Se lo dije. Sentados en el suelo, con los cuadros esparcidos frente a nosotros, le expliqué que me gustaba la ambigüedad, que me gustaba el hecho de no saber adónde mirar en sus lienzos, que me aburría mucha de la pintura figurativa moderna, pero no así sus cuadros. Hablamos de De Kooning, y especialmente de una pequeña obra —Autorretrato con hermano imaginario— que a Bill le había resultado inspiradora. Hablamos de la singularidad de Hopper, y también de Duchamp. Bill se refería a él como «el cuchillo que cortó el arte en pedazos», y yo pensé al principio que se trataba de una denominación despectiva, pero luego añadió:
—Era un gran artista y un gran falsario. Me encanta.
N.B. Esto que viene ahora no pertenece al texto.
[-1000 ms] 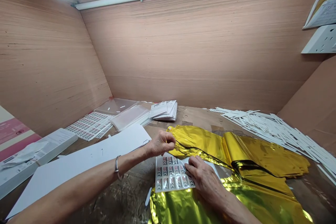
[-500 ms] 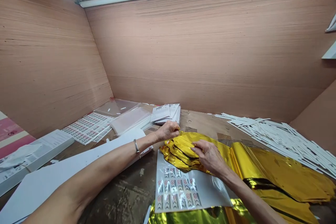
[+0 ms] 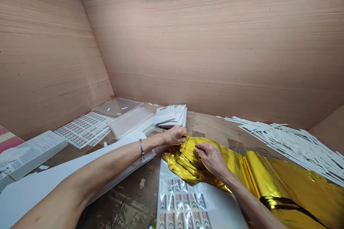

Cuando le llamé la atención sobre el vello que había añadido a las piernas de la mujer más delgada, él respondió que cuando estaba con otra persona su atención a menudo se veía distraída por pequeños detalles: un diente mellado, una tirita en el dedo, una vena, un corte, un sarpullido o un lunar, y que durante unos instantes ese rasgo aislado se apropiaba de la totalidad de su perspectiva y le impulsaba a reproducir esos segundos en su obra.
—Ver equivale a fluir —dijo.
Cuando mencioné la narrativa oculta en sus obras respondió que, para él, las historias eran como la sangre que recorre un cuerpo: como senderos de vida. Era una metáfora reveladora, y nunca la he olvidado. Como artista, Bill perseguía lo no visto a través de lo visto. Lo paradójico era que él había optado por presentar ese momento invisible por medio de una pintura figurativa, lo que no es sino una aparición estática, una superficie.